### What the exercise asks
In the material below, find the line with "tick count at" and the line with "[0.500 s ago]", then output those two lines and every line between them, exactly.

### Source data
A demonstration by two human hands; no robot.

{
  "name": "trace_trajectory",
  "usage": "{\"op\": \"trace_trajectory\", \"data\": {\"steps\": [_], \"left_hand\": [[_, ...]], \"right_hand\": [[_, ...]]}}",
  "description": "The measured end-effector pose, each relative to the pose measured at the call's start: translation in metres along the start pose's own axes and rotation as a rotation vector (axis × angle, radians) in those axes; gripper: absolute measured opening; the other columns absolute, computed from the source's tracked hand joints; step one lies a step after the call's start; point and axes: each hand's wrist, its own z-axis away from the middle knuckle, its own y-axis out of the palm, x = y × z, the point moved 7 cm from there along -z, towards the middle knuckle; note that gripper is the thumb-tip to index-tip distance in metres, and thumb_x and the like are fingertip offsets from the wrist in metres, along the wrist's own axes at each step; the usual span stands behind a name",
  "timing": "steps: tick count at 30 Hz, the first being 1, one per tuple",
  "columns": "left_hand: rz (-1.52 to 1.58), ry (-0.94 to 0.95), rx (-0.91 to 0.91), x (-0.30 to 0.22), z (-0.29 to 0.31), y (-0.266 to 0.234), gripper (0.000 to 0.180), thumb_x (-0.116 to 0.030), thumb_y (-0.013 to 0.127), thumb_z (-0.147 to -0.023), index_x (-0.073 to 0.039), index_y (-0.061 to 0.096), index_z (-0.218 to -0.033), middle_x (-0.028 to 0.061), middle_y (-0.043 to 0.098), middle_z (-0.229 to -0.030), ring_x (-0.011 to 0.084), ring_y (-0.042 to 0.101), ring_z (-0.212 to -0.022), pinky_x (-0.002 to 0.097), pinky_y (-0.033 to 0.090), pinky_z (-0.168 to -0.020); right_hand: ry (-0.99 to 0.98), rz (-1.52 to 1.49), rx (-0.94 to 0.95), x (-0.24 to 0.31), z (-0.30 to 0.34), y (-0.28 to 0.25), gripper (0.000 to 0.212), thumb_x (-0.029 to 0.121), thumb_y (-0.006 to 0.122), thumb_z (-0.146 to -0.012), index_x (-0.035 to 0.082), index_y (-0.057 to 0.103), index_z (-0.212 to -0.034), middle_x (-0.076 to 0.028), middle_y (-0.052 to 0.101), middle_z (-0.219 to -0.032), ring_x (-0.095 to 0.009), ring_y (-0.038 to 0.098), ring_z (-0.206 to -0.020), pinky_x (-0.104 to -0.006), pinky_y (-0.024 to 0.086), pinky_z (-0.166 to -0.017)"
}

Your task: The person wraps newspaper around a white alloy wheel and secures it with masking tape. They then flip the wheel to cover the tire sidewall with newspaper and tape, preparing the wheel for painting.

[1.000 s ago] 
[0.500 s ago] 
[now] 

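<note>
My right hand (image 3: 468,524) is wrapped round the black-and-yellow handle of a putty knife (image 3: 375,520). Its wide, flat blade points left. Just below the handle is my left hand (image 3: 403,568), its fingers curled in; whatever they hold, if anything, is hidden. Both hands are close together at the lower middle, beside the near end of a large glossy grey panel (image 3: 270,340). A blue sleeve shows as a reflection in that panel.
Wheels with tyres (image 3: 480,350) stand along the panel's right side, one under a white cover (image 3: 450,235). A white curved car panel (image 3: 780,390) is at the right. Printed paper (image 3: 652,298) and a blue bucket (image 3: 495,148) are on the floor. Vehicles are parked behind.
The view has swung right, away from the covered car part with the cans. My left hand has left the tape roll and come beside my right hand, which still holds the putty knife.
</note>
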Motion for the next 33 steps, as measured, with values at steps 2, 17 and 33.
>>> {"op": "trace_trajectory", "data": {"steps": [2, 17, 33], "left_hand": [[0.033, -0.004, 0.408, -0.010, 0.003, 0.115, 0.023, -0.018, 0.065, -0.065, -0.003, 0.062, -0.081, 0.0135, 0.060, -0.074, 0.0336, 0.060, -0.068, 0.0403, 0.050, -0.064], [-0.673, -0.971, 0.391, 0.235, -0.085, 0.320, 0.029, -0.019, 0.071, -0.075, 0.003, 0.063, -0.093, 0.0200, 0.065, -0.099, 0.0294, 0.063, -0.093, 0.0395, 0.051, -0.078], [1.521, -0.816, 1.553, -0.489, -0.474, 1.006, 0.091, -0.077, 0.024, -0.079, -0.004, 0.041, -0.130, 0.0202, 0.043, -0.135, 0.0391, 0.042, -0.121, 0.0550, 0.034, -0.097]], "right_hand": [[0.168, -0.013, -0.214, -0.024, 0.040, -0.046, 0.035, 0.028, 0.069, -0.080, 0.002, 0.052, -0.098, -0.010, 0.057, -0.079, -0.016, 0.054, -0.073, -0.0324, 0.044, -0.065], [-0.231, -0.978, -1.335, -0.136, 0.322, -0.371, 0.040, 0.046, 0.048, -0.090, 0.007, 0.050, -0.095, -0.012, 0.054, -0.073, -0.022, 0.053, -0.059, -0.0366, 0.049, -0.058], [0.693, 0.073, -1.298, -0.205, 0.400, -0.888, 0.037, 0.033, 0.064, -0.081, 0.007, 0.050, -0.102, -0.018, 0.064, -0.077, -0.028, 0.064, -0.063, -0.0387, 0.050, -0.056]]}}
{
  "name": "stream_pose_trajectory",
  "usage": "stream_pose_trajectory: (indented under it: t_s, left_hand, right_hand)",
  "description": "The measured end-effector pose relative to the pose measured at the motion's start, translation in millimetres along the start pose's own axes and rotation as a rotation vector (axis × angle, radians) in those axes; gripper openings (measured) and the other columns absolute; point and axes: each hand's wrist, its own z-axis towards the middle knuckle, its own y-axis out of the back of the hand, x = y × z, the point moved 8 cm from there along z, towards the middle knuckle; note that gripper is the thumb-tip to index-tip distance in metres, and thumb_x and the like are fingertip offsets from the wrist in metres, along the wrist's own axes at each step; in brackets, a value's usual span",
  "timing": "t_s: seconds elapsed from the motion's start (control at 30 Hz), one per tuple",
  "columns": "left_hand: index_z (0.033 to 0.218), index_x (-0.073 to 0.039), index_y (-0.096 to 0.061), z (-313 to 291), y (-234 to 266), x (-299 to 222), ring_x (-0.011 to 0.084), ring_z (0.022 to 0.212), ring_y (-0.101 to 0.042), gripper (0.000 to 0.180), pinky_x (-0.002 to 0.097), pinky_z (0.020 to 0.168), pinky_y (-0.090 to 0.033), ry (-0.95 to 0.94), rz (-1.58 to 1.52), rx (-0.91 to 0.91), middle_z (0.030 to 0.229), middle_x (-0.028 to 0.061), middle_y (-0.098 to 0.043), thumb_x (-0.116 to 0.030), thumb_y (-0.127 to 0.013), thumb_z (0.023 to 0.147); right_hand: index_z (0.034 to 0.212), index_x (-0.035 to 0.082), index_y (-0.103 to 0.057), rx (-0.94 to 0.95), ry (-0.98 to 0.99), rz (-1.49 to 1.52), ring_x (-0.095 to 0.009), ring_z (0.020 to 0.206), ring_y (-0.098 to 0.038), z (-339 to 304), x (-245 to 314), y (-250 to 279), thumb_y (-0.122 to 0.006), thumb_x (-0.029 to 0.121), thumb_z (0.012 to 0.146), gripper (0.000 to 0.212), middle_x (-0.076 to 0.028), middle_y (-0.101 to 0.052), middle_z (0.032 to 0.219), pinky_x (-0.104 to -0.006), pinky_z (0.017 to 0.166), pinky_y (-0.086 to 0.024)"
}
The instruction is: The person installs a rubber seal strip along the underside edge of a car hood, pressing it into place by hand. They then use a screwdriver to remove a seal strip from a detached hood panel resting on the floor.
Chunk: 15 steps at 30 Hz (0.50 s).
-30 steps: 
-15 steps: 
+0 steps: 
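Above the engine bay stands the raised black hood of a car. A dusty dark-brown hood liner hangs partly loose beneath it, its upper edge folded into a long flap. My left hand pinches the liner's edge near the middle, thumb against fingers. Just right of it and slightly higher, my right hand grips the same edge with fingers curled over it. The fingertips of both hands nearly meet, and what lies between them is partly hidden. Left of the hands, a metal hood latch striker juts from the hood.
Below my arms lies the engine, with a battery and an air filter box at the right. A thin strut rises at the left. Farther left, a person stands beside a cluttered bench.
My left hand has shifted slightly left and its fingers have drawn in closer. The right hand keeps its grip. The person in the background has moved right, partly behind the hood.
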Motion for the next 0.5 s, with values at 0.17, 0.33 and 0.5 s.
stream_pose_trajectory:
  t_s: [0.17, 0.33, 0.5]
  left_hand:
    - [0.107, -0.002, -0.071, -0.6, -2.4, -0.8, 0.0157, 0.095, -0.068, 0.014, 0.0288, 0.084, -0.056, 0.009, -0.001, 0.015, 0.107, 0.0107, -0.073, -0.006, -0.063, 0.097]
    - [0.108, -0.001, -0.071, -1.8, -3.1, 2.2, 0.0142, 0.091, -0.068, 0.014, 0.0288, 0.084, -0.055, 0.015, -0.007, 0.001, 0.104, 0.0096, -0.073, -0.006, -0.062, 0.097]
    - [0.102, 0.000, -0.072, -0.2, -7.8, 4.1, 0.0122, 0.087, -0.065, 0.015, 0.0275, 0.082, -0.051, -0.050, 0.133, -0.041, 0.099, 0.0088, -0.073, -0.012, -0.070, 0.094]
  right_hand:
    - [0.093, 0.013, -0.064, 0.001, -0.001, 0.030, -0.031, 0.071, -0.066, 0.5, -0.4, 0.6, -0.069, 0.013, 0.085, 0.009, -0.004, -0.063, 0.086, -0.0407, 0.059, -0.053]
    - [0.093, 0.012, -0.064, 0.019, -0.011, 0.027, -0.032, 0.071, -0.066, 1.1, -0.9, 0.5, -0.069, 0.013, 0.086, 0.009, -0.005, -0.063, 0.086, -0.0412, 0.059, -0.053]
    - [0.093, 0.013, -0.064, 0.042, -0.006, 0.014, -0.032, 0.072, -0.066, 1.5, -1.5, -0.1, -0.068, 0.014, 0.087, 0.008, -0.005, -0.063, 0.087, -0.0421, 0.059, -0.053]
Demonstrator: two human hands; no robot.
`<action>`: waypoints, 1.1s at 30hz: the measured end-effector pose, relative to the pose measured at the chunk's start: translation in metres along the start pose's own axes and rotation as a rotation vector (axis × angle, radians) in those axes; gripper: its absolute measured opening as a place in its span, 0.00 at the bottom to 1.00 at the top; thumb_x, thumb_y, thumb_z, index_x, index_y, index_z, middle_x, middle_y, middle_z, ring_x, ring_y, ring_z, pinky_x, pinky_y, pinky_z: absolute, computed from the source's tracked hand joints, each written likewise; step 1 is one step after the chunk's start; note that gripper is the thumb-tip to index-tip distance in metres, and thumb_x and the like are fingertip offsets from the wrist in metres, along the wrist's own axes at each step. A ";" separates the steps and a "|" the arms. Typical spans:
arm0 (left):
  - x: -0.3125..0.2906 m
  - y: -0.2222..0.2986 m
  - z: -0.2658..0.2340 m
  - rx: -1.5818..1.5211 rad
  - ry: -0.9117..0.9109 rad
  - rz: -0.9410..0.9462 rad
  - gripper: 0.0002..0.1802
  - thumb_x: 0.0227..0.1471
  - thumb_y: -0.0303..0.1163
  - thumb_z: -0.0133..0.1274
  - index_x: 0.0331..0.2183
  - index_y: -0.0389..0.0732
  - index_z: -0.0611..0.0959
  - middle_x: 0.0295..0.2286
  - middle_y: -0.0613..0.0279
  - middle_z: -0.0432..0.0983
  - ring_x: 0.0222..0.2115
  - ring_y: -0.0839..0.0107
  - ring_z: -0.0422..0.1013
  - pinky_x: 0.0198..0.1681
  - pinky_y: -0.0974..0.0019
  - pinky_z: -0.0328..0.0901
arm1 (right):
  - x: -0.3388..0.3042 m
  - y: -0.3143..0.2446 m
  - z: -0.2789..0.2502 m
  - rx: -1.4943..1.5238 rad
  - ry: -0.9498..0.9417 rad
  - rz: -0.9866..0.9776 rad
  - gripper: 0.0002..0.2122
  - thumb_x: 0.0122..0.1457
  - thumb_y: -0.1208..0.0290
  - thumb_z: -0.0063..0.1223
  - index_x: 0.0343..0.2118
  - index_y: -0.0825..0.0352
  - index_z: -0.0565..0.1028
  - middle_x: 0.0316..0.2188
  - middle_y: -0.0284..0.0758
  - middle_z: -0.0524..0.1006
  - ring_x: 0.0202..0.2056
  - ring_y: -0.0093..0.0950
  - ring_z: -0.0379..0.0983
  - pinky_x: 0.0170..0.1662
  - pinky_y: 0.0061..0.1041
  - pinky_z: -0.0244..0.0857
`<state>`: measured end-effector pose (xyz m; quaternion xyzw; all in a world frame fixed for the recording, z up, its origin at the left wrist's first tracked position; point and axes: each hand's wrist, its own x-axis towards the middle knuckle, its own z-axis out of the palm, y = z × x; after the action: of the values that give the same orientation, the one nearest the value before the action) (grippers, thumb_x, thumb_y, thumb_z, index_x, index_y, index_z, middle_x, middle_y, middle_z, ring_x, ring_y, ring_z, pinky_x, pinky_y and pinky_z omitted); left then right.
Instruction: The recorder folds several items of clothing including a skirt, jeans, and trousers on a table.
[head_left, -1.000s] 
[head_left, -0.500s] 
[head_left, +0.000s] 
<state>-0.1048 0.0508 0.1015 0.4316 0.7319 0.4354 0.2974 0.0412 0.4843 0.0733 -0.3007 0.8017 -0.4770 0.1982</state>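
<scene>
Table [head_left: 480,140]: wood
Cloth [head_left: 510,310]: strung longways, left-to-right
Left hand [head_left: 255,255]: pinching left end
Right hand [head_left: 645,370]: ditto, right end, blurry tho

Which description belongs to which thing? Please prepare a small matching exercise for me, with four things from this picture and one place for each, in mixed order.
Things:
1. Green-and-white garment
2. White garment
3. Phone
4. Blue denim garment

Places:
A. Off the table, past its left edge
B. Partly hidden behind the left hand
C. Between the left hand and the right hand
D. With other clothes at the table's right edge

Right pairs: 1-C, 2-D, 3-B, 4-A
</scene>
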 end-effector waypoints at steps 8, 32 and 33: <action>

### Exercise result
  "timing": "steps: tick count at 30 Hz, the first being 1, one per tuple",
  "columns": "left_hand: rz (-1.52 to 1.58), ry (-0.94 to 0.95), rx (-0.91 to 0.91), x (-0.30 to 0.22), z (-0.29 to 0.31), y (-0.266 to 0.234), gripper (0.000 to 0.180), thumb_x (-0.116 to 0.030), thumb_y (-0.013 to 0.127), thumb_z (-0.147 to -0.023), index_x (-0.073 to 0.039), index_y (-0.061 to 0.096), index_z (-0.218 to -0.033), middle_x (-0.028 to 0.061), middle_y (-0.043 to 0.098), middle_z (-0.229 to -0.030), ring_x (-0.011 to 0.084), ring_y (-0.042 to 0.101), ring_z (-0.212 to -0.022), pinky_x (-0.002 to 0.097), pinky_y (-0.033 to 0.090), pinky_z (-0.168 to -0.020); right_hand: ry (-0.99 to 0.98), rz (-1.52 to 1.49), rx (-0.94 to 0.95), x (-0.24 to 0.31), z (-0.30 to 0.34), y (-0.28 to 0.25), gripper (0.000 to 0.212), thumb_x (-0.029 to 0.121), thumb_y (-0.006 to 0.122), thumb_z (-0.146 to -0.012), index_x (-0.035 to 0.082), index_y (-0.057 to 0.103), index_z (-0.212 to -0.034), middle_x (-0.076 to 0.028), middle_y (-0.052 to 0.101), middle_z (-0.219 to -0.032), ring_x (-0.095 to 0.009), ring_y (-0.038 to 0.098), ring_z (-0.206 to -0.020), pinky_x (-0.104 to -0.006), pinky_y (-0.024 to 0.086), pinky_z (-0.166 to -0.017)"
}

Your task: The person wraps newspaper around a white alloy wheel and secures it with masking tape. They then flip the wheel to cover the tire sidewall with newspaper and tape, preparing the wheel for painting.

[1.000 s ago] 
[0.500 s ago] 

Nothing more is required for this exercise.